Hoepker did not publish this photograph for four years as he read the scene before him as that of a bunch of Americans “totally relaxed like any normal afternoon”. When the photo was published in 2006 (republished last week in the book, Watching the World Change: The Stories Behind the Images of 9/11), commentator Frank Rich wrote in the New York Times: “This is a country that likes to move on, and fast. The young people in Mr Hoepker’s photo aren’t necessarily callous. They’re just American. In the five years since the attacks, the ability of Americans to dust themselves off and keep going explains both what’s gone right and what’s gone wrong on our path to the divided and dispirited state the nation finds itself in today.” Essentially, this was a ‘taboo 9/11 photo’.

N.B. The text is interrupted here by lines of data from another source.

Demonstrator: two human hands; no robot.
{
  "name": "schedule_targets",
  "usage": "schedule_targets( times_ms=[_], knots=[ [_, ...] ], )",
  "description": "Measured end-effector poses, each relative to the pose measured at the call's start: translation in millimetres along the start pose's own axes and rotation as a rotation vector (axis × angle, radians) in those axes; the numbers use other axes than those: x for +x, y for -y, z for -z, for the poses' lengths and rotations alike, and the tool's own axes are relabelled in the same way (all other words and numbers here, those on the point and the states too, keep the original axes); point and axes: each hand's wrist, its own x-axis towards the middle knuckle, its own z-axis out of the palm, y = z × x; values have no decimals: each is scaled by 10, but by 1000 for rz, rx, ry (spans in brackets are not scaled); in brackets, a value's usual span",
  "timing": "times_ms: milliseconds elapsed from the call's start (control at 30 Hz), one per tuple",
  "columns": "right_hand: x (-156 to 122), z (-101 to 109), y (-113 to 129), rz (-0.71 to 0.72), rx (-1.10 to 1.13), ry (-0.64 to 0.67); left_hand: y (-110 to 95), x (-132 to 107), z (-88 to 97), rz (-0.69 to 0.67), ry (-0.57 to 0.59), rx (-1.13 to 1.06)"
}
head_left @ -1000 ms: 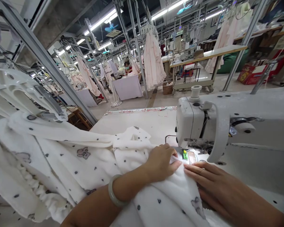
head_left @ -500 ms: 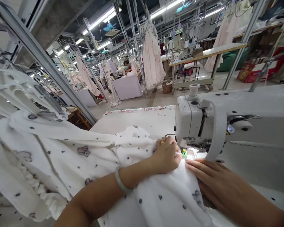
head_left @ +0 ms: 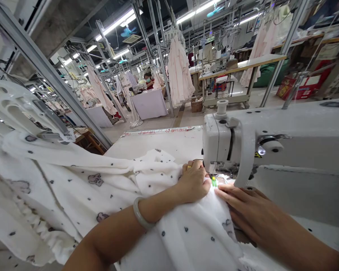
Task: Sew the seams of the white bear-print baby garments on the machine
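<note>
White fleecy fabric (head_left: 192, 222) with small dark spots and animal prints spreads over the sewing table. My left hand (head_left: 194, 183), closed on a fold of it, is just left of the needle area; a bangle circles that wrist. With fingers stretched out, my right hand (head_left: 240, 199) lies flat on the cloth's edge, to the right of the needle. Between the two hands, a green presser foot (head_left: 214, 181) sits lit up under the head of the white sewing machine (head_left: 217, 145). The needle itself is too small to make out.
At left the garment hangs from a white hanger (head_left: 14, 101) with a size tag (head_left: 69, 136). A metal post (head_left: 49, 71) slants behind it. Farther back are pink garments (head_left: 180, 71), another worktable (head_left: 240, 69), and a person (head_left: 148, 81) seated at a machine.
The whole view has shifted slightly, so the machine and hands appear a little farther left. Both hands keep nearly the same places by the presser foot.
</note>
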Motion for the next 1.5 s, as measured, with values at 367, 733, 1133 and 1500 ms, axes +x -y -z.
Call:
schedule_targets(
  times_ms=[367, 733, 1133, 1500],
  knots=[
    [36, 219, -175, 78, 19, 4, -25, -669, 362, -406, 37, -75],
    [-21, 311, 567, 520, 104, -31, 103, -1001, 153, -291, -314, -365],
    [-48, 312, 573, 406, 184, 19, 62, -947, 102, -506, 60, -152],
    [29, 314, 410, 341, 221, 39, 110, -685, 43, -510, 78, -100]
  ],
)
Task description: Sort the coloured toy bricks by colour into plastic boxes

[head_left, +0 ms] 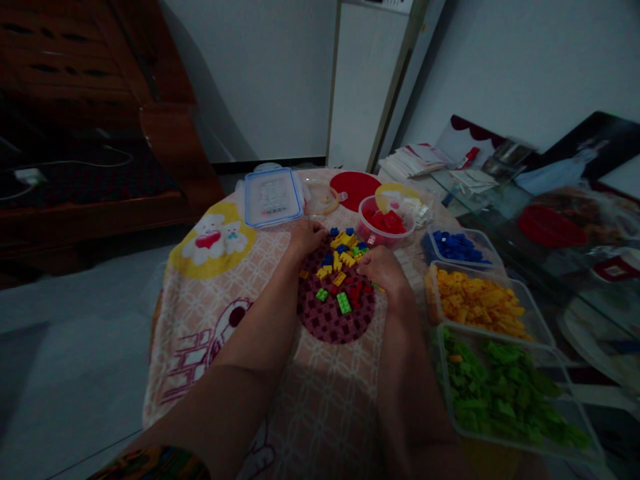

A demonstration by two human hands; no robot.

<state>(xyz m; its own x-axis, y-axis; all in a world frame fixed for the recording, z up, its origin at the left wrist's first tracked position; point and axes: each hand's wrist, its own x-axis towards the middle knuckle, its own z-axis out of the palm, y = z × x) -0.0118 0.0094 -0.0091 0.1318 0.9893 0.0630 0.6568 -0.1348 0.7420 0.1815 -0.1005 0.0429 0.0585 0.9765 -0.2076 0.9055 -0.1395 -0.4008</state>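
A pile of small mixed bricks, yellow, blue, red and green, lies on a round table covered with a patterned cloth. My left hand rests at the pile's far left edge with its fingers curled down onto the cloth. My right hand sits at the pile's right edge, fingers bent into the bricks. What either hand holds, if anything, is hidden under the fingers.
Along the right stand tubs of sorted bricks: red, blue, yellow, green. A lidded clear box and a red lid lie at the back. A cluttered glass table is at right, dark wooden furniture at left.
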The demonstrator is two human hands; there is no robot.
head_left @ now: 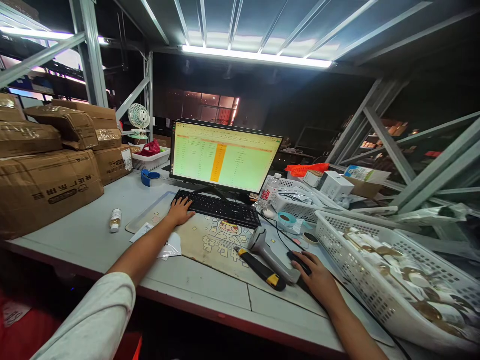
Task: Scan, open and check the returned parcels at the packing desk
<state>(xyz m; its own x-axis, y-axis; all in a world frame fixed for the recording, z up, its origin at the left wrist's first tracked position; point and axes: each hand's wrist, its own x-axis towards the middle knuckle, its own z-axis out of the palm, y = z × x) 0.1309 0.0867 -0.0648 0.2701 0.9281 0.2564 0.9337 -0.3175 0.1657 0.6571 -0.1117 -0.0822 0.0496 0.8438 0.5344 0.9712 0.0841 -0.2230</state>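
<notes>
My left hand [180, 210] rests with fingers spread on the left end of a black keyboard [219, 207]. My right hand [313, 275] is curled over a black mouse [300, 261] at the right of the desk mat [210, 245]. A monitor [225, 157] showing a green and orange spreadsheet stands behind the keyboard. A grey barcode scanner [268, 252] and a black and yellow utility knife [260, 268] lie just left of my right hand.
Cardboard boxes [48, 165] are stacked at the left. A small bottle [115, 220] lies on the table near them. A white basket [393, 280] of wrapped items sits at the right. Another basket [300, 202], tape rolls [287, 218] and a water bottle [268, 192] stand behind.
</notes>
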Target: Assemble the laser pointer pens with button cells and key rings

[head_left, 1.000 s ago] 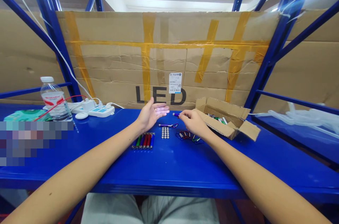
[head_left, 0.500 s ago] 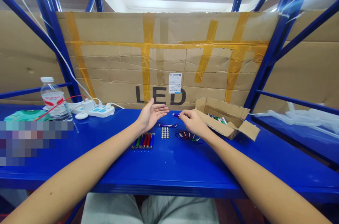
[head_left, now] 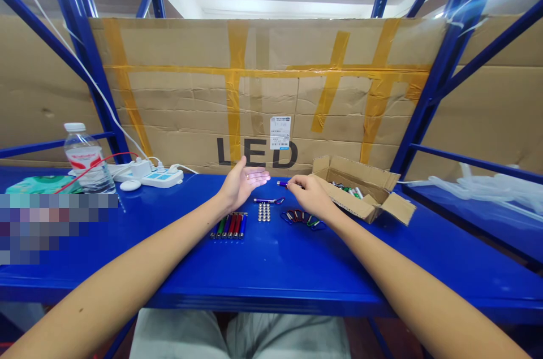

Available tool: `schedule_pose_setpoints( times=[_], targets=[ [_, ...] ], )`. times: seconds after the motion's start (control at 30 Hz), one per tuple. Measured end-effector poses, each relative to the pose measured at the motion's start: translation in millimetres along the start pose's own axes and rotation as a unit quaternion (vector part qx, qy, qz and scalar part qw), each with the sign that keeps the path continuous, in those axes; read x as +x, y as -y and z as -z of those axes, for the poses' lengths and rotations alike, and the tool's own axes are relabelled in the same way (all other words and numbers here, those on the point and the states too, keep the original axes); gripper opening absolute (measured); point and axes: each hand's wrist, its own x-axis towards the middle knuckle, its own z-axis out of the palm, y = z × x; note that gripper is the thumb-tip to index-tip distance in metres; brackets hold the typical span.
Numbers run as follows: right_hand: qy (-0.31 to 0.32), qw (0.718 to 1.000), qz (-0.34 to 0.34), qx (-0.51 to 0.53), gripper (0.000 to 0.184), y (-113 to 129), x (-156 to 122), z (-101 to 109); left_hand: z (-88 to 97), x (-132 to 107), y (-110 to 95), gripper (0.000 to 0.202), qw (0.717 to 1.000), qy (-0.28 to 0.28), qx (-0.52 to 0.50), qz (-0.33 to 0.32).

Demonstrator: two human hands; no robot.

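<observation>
My right hand (head_left: 309,192) is closed round a small purple flashlight (head_left: 281,183), its front end pointing left. Facing it is my left hand (head_left: 242,182), open, fingers stretched out and palm turned toward the flashlight; a pinkish-violet glow lies on the fingers. Below, between the hands, a purple flashlight with a carabiner (head_left: 268,200) lies on the blue table. Nearer me are rows of silver button cells (head_left: 263,212). Several coloured flashlight tubes (head_left: 231,226) lie side by side under my left wrist. A row of coloured carabiners (head_left: 302,217) lies by my right wrist.
An open cardboard box (head_left: 356,189) with small metallic parts stands at the right. At the left are a water bottle (head_left: 87,161), a green packet (head_left: 40,185) and a white power strip (head_left: 159,179) with cables. A large cardboard sheet (head_left: 190,104) closes off the back.
The fingers of my left hand now show a pinkish-violet glow that was absent before. Both hands have stayed nearly in place.
</observation>
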Motion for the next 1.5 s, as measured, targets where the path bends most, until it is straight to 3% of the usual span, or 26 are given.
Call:
schedule_pose_setpoints(
  times=[0.93,1.33,1.5],
  targets=[
    [-0.006,0.999,0.014,-0.036,0.021,0,-1,-2,-4.3,-3,-2,0.061,1.0,-0.013,0.014,0.02],
    [-0.087,0.995,-0.017,-0.043,0.019,10,-2,4,-0.4,-1,-1,0.058,0.999,-0.012,0.026,0.02],
    [-0.086,0.995,-0.027,-0.046,0.019,10,-3,6,-0.8,-1,-2,0.061,0.999,-0.02,0.028,0.021]
  ],
)
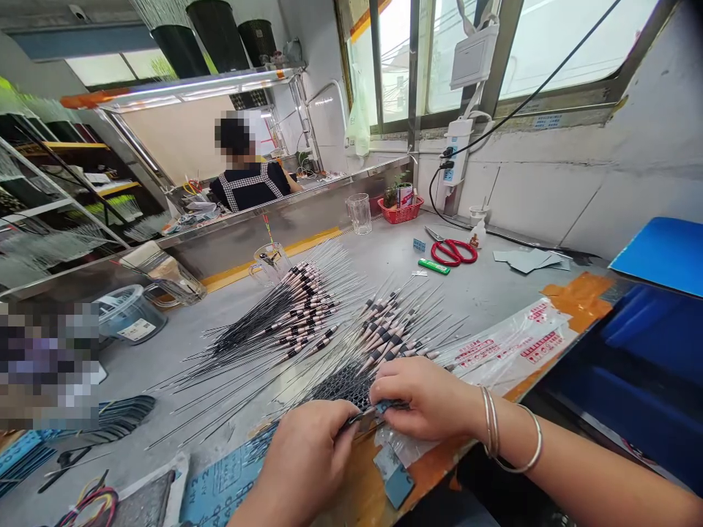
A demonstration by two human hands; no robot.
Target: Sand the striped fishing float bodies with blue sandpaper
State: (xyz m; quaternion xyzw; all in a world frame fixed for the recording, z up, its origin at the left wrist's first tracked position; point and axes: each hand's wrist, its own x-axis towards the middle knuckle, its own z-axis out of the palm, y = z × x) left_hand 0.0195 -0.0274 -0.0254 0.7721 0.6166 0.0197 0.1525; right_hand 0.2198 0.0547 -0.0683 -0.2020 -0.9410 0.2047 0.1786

Except that two of the people in the photo got back saying that the picture doesn’t depict friends hanging out like the folks in Edouard Manet’s painting Le Dejeuner sur l’Herbe (The Luncheon on the Grass). One of the two (the man on the extreme right) pointed out that he and his girlfriend were talking to strangers “who would not have spoken two words to each other were [and were] suddenly bound together... in the aftermath of a catastrophe”. The picture, till now pointing to a disturbing anomaly, settles back into a ‘normal’ zone of ‘9/11 properness’.

Unlike what Franz Kafka wrote in his diary as World War 1 broke out in 1914: “2 August. Germany has declared war on Russia — Swimming in the afternoon.” Should we be shocked?